* ASSIGNMENT
Set down each line of the data below exactly.
(INPUT DATA)
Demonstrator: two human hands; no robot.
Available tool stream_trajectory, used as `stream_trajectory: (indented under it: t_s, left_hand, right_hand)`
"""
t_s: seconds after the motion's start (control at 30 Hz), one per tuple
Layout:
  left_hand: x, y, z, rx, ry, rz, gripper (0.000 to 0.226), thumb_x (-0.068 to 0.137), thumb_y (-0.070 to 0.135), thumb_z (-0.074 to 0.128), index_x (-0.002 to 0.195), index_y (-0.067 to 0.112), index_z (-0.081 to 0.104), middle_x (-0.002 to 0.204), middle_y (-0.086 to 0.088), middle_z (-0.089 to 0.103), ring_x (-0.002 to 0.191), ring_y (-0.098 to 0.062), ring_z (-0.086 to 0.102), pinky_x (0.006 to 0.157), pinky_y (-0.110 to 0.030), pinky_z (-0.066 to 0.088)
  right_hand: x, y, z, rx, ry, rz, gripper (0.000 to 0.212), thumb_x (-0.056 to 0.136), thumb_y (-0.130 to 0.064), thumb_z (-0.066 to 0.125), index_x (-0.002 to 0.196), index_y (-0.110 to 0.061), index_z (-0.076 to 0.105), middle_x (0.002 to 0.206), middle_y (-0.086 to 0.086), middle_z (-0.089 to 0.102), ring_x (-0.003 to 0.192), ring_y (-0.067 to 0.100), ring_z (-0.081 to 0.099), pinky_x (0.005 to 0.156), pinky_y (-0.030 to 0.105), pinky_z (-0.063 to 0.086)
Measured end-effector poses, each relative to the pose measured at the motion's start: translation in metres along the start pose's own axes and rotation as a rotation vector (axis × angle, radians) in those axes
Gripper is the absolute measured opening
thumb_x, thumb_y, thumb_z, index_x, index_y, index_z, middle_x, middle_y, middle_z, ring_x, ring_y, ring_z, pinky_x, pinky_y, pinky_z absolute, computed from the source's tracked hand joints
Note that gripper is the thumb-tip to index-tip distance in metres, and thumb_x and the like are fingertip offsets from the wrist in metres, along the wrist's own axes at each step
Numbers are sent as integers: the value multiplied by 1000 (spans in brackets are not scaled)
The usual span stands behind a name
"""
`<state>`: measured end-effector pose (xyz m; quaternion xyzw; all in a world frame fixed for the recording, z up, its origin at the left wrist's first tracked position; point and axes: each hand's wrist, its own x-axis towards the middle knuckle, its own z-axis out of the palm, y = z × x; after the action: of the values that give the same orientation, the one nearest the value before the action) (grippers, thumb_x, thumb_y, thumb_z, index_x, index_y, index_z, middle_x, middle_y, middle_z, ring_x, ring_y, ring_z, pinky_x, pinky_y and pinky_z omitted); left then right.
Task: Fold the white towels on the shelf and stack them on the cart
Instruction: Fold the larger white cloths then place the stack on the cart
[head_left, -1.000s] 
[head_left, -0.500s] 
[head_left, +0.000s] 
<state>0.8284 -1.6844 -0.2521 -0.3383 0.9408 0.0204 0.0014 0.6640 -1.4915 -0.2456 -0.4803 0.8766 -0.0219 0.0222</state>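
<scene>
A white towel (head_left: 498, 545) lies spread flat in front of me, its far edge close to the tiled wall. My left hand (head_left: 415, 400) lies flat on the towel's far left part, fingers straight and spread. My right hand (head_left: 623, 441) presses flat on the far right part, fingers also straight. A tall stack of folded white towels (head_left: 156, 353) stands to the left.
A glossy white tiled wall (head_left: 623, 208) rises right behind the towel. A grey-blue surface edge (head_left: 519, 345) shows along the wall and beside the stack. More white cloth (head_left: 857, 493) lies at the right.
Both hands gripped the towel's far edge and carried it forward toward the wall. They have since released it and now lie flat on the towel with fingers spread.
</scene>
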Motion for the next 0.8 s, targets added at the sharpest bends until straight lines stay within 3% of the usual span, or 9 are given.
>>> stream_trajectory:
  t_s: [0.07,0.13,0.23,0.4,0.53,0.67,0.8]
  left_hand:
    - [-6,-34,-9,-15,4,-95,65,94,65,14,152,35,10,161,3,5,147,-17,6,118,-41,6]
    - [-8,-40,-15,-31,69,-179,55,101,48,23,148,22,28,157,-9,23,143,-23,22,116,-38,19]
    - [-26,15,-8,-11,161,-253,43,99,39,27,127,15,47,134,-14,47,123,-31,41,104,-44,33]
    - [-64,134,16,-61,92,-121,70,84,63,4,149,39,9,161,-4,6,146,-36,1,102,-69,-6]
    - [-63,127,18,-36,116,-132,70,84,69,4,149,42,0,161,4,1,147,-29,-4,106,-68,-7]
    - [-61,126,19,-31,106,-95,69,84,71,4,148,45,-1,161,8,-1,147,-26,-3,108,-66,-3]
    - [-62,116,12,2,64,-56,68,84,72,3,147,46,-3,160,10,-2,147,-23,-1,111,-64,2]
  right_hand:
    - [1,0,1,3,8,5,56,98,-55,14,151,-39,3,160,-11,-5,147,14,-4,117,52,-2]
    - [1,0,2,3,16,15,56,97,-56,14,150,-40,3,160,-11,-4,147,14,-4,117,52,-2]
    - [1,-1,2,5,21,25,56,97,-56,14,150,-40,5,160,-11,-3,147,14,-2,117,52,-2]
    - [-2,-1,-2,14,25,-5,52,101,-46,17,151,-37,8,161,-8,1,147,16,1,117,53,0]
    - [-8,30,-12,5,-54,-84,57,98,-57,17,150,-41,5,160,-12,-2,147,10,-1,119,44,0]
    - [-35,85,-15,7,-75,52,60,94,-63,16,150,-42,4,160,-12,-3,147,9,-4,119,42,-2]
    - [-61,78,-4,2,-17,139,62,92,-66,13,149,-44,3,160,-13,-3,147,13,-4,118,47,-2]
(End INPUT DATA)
* TASK RESULT
Demonstrator: two human hands; no robot.
Available tool stream_trajectory, used as `stream_trajectory: (indented under it: t_s, left_hand, right_hand)`
"""
t_s: seconds after the motion's start (control at 30 Hz), one per tuple
Layout:
  left_hand: x, y, z, rx, ry, rz, gripper (0.000 to 0.226), thumb_x (-0.068 to 0.137), thumb_y (-0.070 to 0.135), thumb_z (-0.074 to 0.128), index_x (-0.002 to 0.195), index_y (-0.067 to 0.112), index_z (-0.081 to 0.104), middle_x (-0.002 to 0.204), middle_y (-0.086 to 0.088), middle_z (-0.089 to 0.103), ring_x (-0.002 to 0.191), ring_y (-0.098 to 0.062), ring_z (-0.086 to 0.102), pinky_x (0.006 to 0.157), pinky_y (-0.110 to 0.030), pinky_z (-0.066 to 0.088)
  right_hand: x, y, z, rx, ry, rz, gripper (0.000 to 0.212), thumb_x (-0.056 to 0.136), thumb_y (-0.130 to 0.064), thumb_z (-0.066 to 0.125), index_x (-0.002 to 0.196), index_y (-0.110 to 0.061), index_z (-0.076 to 0.105), middle_x (0.002 to 0.206), middle_y (-0.086 to 0.086), middle_z (-0.089 to 0.102), ring_x (-0.003 to 0.192), ring_y (-0.067 to 0.100), ring_z (-0.081 to 0.099), pinky_x (0.005 to 0.156), pinky_y (-0.030 to 0.105), pinky_z (-0.063 to 0.086)
Measured end-effector poses, each relative to the pose measured at the motion's start: translation in metres along the start pose's own axes and rotation as a rotation vector (axis × angle, radians) in those axes
Gripper is the absolute measured opening
thumb_x, thumb_y, thumb_z, index_x, index_y, index_z, middle_x, middle_y, middle_z, ring_x, ring_y, ring_z, pinky_x, pinky_y, pinky_z absolute, computed from the source's tracked hand joints
Note that gripper is the thumb-tip to index-tip distance in metres, and thumb_x and the like are fingertip offsets from the wrist in metres, along the wrist's own axes at each step
Numbers are sent as integers: the value multiplied by 1000 (spans in brackets are not scaled)
The usual span stands behind a name
"""
`<state>`: measured end-effector pose (xyz m; quaternion xyzw; all in a world frame fixed for the recording, z up, its origin at the left wrist's first tracked position; point and axes: each hand's wrist, its own x-axis towards the middle knuckle, its own z-axis out of the palm, y = z × x; after the action: of the values that give the same orientation, the one nearest the value before the action) (grippers, thumb_x, thumb_y, thumb_z, index_x, index_y, index_z, middle_x, middle_y, middle_z, ring_x, ring_y, ring_z, pinky_x, pinky_y and pinky_z omitted); left then right.
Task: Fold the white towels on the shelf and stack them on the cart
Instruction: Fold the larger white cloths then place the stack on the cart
[head_left, -1.000s] 
[head_left, -0.500s] 
[head_left, +0.000s] 
<state>0.8284 -1.6844 -0.2521 -0.3383 0.9408 0.0204 0.0014 0.6640 -1.4915 -0.2456 -0.4803 0.8766 -0.0219 0.0222</state>
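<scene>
A white towel (head_left: 498, 545) lies spread flat in front of me, its far edge close to the tiled wall. My left hand (head_left: 415, 400) lies flat on the towel's far left part, fingers straight and spread. My right hand (head_left: 623, 441) presses flat on the far right part, fingers also straight. A tall stack of folded white towels (head_left: 156, 353) stands to the left.
A glossy white tiled wall (head_left: 623, 208) rises right behind the towel. A grey-blue surface edge (head_left: 519, 345) shows along the wall and beside the stack. More white cloth (head_left: 857, 493) lies at the right.
Both hands gripped the towel's far edge and carried it forward toward the wall. They have since released it and now lie flat on the towel with fingers spread.
</scene>
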Motion for the next 0.8 s, targets added at the sharpest bends until straight lines stay within 3% of the usual span, or 9 are given.
>>> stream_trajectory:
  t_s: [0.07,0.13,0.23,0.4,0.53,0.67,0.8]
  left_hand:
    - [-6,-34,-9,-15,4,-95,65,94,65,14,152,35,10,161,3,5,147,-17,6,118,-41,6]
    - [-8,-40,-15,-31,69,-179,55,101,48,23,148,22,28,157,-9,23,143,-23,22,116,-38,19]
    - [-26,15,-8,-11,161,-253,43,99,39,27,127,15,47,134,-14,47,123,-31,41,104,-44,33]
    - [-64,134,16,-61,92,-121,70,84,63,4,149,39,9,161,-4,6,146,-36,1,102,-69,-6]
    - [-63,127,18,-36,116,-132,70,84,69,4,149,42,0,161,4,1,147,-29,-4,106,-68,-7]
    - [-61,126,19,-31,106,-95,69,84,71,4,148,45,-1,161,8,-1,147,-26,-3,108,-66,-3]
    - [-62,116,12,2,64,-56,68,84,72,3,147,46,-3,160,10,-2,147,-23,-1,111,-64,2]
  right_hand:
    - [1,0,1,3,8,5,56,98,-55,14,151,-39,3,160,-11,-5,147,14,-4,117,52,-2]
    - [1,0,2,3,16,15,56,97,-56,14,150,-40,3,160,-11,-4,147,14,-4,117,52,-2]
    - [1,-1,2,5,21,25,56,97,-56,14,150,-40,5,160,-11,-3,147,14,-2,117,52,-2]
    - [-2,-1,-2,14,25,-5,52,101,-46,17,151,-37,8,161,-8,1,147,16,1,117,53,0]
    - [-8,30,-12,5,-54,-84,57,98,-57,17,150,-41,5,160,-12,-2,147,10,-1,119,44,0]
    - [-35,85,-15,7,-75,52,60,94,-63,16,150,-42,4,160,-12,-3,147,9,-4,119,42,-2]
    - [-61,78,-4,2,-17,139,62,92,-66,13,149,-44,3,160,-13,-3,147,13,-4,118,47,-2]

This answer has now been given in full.